Jennifer L Granville
Through Composed - Poem by Jennifer L Granville
Autumn makes me moody, stimulating my senses with the smell of fallen leaves laying atop one another in orgiastic heaps of tawdry, flushed color and that lushness of scent released from the sticky dew adhering their limp, used forms together like spent lovers. But wind has always been my favorite element. Perhaps, even as a girl, I longed for a lover’s caress, like that of the wind’s across my cheek and through my hair. And like some sort of unknowing witch, I revered the elements and their realm in strange ways, for a child.
The day was many hued, the colors melding into a gray that was bright and exciting in its complexity rather than murky or depressing. It was the kind of day-color that enfolds you, like a woolen mantle, and perhaps that was it’s color, a new one for the Crayola box. The day was woolen-mantle-gray, and I was cloaked in the voluptuousness of it’s velvety soft folds. I stood transfixed as a flurry of leaves vied for my attention with fluttered dances, to find their place at my feet.
I was eleven and happy, and Queen of the Fall.

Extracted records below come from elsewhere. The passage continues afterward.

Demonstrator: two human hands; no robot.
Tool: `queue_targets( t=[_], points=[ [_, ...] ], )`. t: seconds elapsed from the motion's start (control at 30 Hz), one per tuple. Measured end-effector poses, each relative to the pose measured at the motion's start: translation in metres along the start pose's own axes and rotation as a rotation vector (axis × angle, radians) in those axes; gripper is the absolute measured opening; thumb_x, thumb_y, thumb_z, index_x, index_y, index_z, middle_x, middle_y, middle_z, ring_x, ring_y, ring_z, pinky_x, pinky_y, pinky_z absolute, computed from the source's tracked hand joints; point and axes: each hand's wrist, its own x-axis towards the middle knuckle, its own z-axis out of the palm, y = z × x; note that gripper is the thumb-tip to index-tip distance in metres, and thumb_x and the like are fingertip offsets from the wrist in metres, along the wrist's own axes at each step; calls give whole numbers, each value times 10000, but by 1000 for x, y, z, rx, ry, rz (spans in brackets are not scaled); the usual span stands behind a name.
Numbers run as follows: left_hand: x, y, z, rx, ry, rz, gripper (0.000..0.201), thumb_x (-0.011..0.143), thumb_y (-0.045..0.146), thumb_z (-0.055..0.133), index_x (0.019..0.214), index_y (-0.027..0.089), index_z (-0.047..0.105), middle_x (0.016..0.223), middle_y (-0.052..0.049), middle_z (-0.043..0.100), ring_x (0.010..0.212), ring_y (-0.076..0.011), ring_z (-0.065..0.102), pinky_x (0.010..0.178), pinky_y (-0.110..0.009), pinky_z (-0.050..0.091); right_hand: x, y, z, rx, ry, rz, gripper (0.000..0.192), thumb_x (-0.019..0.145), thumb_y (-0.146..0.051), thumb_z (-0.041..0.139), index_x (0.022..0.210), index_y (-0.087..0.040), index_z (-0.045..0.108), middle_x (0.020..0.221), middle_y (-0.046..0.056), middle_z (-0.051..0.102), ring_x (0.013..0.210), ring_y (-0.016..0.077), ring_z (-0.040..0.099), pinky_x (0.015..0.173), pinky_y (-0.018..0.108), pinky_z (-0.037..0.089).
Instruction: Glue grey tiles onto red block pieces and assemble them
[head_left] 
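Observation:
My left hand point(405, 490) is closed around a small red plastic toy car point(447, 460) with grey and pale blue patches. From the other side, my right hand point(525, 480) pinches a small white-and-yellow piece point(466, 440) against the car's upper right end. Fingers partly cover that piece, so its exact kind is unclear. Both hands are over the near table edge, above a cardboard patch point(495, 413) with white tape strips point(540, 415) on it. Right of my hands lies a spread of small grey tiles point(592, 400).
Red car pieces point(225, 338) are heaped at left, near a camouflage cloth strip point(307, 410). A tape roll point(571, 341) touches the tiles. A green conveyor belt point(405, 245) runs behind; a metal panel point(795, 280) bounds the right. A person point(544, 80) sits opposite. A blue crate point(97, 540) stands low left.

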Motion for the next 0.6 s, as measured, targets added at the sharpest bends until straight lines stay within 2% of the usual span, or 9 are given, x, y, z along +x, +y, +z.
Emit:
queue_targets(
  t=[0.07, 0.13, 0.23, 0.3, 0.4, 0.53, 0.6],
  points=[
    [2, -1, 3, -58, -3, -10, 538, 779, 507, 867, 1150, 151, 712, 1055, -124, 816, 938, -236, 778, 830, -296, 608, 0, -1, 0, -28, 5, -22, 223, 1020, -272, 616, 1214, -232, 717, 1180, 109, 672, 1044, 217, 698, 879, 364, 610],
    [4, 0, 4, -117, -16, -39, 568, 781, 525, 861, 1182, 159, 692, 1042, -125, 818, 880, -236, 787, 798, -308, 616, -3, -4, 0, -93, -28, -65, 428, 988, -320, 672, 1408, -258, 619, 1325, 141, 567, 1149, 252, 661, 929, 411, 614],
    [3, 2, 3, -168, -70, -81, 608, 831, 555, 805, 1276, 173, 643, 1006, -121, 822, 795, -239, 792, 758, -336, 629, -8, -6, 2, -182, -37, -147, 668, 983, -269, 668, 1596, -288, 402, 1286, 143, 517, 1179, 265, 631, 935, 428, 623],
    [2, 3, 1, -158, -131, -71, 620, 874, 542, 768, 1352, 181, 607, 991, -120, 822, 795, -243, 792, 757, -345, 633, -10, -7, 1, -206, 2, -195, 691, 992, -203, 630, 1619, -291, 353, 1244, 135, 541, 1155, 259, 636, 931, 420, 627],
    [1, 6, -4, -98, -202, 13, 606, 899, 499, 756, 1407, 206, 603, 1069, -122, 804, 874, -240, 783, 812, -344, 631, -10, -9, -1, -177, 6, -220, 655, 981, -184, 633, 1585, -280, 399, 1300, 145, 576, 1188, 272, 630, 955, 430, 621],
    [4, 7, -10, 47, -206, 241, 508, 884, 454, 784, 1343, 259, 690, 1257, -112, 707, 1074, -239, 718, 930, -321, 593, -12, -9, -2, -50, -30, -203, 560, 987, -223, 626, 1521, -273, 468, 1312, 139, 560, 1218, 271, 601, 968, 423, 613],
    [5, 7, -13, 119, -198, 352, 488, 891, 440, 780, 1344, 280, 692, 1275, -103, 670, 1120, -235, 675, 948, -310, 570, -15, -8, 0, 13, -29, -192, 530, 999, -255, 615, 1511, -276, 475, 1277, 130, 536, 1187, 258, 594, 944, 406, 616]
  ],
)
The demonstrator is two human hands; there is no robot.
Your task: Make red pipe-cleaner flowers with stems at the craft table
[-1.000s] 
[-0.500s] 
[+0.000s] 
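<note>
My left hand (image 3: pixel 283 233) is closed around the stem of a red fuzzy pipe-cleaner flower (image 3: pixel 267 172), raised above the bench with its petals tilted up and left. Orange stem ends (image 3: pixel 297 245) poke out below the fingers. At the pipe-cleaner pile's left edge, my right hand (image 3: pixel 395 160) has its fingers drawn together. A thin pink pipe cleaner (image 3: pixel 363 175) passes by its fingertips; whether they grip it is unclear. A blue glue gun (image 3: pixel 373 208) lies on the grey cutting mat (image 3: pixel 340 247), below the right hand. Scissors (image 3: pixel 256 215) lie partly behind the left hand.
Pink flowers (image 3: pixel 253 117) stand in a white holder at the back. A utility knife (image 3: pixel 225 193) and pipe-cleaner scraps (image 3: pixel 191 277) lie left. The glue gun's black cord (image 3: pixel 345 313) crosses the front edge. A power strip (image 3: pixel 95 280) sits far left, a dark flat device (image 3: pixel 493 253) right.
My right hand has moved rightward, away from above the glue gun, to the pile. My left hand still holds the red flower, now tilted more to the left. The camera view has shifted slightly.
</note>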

Magic finds you when you are still a child, turning the bulky purple parka, tied half-hazardly about your neck into a stately cape of regal hue, the rake in your chubby child-hands into a royal scepter, and the ever awkward girl into a poised, pleased liege, surveying her subjects with approving eyes and cheeks kissed pink by the cool lips of her sinuous suitor, the wind.
And as I stood there, surveying my chilly court, the world, indeed, seemed mine for the taking, as my lovely Wind lifted the dark blanket of my hair from off the ivory nape of my neck and whispered in my ear, words only a child burgeoning into the first stages of womanhood could discern. And perhaps at that one moment, the world was mine for the taking…silly of me to have not grasped it for perpetuity.

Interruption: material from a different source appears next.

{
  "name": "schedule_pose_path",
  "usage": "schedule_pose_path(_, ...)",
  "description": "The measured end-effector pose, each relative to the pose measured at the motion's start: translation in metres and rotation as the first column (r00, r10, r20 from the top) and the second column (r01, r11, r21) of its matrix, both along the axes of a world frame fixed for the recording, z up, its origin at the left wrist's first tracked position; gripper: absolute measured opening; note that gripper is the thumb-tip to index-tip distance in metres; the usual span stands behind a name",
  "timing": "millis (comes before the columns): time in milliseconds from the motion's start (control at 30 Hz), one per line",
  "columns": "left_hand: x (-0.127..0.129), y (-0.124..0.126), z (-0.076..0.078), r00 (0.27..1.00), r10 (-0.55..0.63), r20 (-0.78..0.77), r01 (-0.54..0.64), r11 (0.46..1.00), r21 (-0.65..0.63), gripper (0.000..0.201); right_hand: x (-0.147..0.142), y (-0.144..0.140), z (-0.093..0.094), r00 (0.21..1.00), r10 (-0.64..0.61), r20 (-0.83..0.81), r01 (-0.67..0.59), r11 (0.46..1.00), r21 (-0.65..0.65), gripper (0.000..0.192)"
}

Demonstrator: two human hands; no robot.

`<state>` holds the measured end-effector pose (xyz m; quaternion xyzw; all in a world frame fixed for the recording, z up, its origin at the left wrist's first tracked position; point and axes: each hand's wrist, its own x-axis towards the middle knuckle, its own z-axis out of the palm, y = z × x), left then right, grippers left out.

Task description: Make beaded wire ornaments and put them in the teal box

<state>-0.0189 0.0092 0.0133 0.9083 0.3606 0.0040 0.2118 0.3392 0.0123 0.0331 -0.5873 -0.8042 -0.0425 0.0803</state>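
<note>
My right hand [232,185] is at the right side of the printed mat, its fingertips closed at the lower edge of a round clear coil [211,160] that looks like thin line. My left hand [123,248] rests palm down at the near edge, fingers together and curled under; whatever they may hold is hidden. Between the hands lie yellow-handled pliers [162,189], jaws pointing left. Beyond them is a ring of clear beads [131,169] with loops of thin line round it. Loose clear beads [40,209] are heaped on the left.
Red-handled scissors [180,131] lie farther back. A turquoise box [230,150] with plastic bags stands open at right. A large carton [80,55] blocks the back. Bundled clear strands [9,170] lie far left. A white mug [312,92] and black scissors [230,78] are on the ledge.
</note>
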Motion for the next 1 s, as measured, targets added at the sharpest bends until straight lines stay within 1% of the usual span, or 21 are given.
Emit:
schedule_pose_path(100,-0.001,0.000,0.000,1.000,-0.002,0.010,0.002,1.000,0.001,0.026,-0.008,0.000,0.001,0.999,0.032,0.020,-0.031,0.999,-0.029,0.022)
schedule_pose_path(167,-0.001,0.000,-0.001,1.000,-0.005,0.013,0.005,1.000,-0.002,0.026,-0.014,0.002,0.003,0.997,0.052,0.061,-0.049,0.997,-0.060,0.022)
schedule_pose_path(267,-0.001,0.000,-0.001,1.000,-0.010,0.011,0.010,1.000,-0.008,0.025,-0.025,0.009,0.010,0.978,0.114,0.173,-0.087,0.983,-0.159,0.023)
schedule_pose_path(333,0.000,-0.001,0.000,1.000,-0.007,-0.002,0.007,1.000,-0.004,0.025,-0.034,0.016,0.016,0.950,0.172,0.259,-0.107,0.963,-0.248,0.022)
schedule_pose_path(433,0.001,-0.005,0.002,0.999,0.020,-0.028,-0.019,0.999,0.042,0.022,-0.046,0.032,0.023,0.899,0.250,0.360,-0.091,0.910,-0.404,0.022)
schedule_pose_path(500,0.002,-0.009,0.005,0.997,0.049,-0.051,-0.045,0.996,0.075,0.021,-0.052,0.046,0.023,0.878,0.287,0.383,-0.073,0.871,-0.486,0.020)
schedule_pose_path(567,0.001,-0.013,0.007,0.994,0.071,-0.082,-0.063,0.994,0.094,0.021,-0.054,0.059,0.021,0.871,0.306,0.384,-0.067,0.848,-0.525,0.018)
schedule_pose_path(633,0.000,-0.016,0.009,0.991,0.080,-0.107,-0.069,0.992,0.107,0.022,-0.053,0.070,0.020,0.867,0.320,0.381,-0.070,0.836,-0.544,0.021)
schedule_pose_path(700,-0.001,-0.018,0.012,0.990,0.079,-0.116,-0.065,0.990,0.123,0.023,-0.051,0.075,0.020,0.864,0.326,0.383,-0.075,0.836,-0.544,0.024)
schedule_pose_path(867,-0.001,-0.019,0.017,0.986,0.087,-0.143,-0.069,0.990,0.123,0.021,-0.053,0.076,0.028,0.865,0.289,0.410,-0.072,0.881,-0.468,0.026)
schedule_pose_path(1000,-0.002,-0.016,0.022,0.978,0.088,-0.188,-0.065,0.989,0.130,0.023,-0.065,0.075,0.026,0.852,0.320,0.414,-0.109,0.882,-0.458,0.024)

I do not recall what pulled me from the reverie of my realm, or what pushed me out of child and into too-soon-woman, but it happened not long after that day. Maybe it arrived with the revelation that my most beloved mother was not going to get better, that she was not simply arthritic but degeneratingly ill with a disease no child should know by name, let alone with the intimacy and longevity that are the dark gifts of such a cloying death.
Cancer becomes a new member of the family when it moves in. And as any family member does, it profoundly and irrevocably changed the structure of ours. It is the turning point of all my stories, beloved and shameful, that I shall have to set out, for some sake, someday.